What needs to be done: Filter the listing down to the lines containing the word "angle".

Given information:

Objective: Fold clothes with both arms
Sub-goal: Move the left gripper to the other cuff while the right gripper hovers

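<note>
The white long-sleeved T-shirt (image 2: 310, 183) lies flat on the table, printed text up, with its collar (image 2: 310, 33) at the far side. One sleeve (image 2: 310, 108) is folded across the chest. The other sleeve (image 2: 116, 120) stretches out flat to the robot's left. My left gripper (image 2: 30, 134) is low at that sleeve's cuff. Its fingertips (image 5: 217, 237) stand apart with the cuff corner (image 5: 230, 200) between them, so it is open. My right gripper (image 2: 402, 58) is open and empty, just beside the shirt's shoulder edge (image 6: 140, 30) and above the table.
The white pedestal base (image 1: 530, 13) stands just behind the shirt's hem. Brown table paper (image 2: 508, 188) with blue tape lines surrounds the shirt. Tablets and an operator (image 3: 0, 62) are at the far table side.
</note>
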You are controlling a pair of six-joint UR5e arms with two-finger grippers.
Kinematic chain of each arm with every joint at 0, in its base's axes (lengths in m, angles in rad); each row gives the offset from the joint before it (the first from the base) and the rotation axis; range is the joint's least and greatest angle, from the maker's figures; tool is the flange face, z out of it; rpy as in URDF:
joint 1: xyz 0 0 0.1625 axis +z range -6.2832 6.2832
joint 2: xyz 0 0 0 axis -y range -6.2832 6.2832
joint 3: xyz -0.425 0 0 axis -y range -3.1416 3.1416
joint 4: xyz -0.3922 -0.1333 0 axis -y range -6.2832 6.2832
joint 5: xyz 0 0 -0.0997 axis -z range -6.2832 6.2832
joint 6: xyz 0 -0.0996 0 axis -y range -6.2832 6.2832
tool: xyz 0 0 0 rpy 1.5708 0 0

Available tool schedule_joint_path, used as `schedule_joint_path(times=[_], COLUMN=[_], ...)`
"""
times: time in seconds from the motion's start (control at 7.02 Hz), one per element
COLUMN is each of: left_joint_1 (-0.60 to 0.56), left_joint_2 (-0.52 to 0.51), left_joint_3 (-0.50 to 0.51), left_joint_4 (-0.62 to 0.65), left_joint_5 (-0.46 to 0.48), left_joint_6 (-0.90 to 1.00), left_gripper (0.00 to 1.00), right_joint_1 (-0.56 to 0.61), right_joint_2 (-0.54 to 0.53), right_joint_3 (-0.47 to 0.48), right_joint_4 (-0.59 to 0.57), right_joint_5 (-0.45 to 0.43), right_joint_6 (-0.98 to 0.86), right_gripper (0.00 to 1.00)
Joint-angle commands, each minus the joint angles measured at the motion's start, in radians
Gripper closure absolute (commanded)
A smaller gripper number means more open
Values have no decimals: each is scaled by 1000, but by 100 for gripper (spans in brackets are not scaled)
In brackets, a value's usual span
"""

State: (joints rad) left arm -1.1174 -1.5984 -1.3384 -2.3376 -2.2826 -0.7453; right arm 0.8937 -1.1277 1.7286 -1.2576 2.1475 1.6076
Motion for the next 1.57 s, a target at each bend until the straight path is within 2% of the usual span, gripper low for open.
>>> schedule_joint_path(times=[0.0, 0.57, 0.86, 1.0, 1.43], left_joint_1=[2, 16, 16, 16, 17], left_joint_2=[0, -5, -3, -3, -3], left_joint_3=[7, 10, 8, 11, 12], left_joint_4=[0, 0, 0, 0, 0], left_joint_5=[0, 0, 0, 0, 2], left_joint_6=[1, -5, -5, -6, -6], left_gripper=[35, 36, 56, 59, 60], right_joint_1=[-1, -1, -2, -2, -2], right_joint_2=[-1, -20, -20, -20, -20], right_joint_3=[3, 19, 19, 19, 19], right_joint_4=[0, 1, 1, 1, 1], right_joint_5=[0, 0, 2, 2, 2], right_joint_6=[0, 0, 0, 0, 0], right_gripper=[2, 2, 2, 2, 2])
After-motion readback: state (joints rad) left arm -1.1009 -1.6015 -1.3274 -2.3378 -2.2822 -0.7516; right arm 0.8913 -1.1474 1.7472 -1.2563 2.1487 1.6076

Reply to the exercise:
Kinematic chain of each arm with every joint at 0, in its base's axes (lengths in m, angles in rad); each row gives the offset from the joint before it (the first from the base) and the rotation axis; range is the joint's least and greatest angle, from the maker's figures; tool is the flange face, z out of it; rpy as in URDF:
Joint-angle commands, each minus the joint angles measured at the motion's start, in radians

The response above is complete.